Vean si no, lo que está ocurriendo ya de hecho con las parroquias gay de California o Nueva York, en las que se reconoce que la Iglesia Católica está equivocada y que estos gays son unos extraordinarios católicos a los que nadie comprende. Decidido ya por el Gobierno Mundial que la homosexualidad no es algo a tratar, ni es enfermedad, ni es una lacra, ni mucho menos un pecado… se forman grupitos cristianos organizados para demostrar que su homosexualidad es lo más normal del mundo, que se puede ser lector, ministro extraordinario de la Eucaristía… y que se puede seguir siendo homosexual salido del armario al mismo tiempo que sincero cristiano, mientras que la sexualidad tal como Dios la concibió, esa sí que es una abominación que no se puede permitir. El mundo al revés. ¡La homofobia sí que es una enfermedad!, proclaman en sus pancartas.

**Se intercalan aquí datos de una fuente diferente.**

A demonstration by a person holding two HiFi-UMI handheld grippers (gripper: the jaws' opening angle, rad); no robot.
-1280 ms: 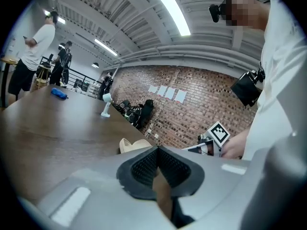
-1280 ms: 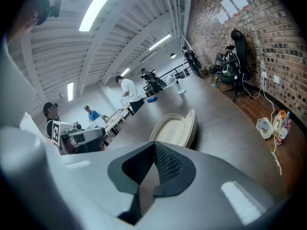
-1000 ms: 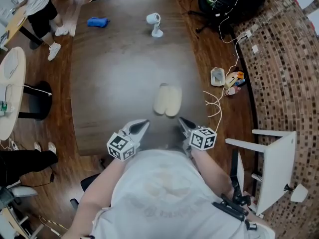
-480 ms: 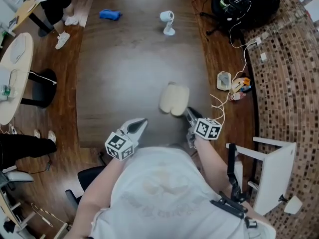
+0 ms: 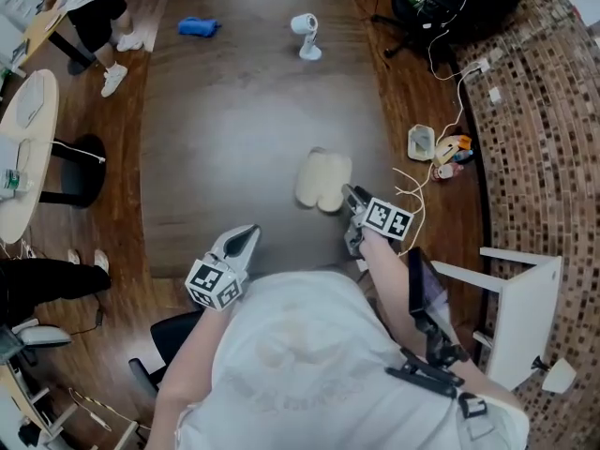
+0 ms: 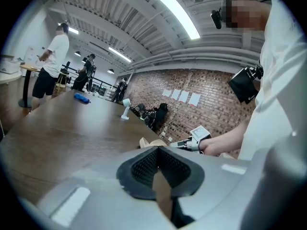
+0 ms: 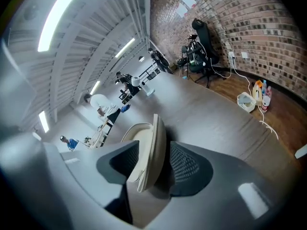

Mientras tanto, se confunde por ignorancia (o quizá por maldad, Dios lo sabe) la denuncia del pecado con la pastoral de comprensión frente al pecador. Sé por experiencia que en el confesonario siempre hemos ayudado a las personas que llegaran con un problema de este tipo. Tampoco eran tantas porque entonces no había tanto Orgullo con este tema. Pero se prestaba ayuda individual, para la salvación del alma individual. Castidad individual, tratada individualmente, confesada individualmente, misericordieada individualmente.
Pero no es así en estos tiempos. Hay una forma muy sutil y destructiva que se está organizando y que lleva adosado un peligro enorme: la que nos cuenta Zenith con esta noticia aparentemente sin trascendencia alguna: Los católicos con tendencia homosexual hablan de castidad.
O sea, que ya hay grupos que consideran que deben reunirse para hablar de su tendencia y ver entre todos cómo deben abordar la castidad. Ya no es un problema individual, sino colectivo, incluso para los católicos. Y mientras tanto, se sigue extendiendo el mal: no pasa nada, porque somos homosexuales organizados cristianos. Hasta tenemos nuestros Congresos. No pasa nada porque somos divorciados vueltos a casar cristianos y comulgamos porque la Comunión no es un premio, sino una medicina (diga San Pablo lo que quiera sobre la Eucaristía como paso rápido a la propia condenación). No pasa nada si somos sacerdotes católicos casados, porque el sacerdocio se ejerce así mucho mejor y hay menos deserciones.
Y eso sí. Los que piensen de otra manera, que se salgan de la Iglesia. Ellos son los herejes. En este tema, aplíquese siempre la tolerancia cero, que es la que ahora se estila en ciertas Urbes de la Cristiandad. Pues yo la verdad, puestos a preferir, prefiero a los herejes antiguos. Quemaban las bulas de excomunión, se iban a su casa y la Iglesia se fortalecía. Ahora, estos herejes okupas, nos dan lecciones y la Iglesia los premia.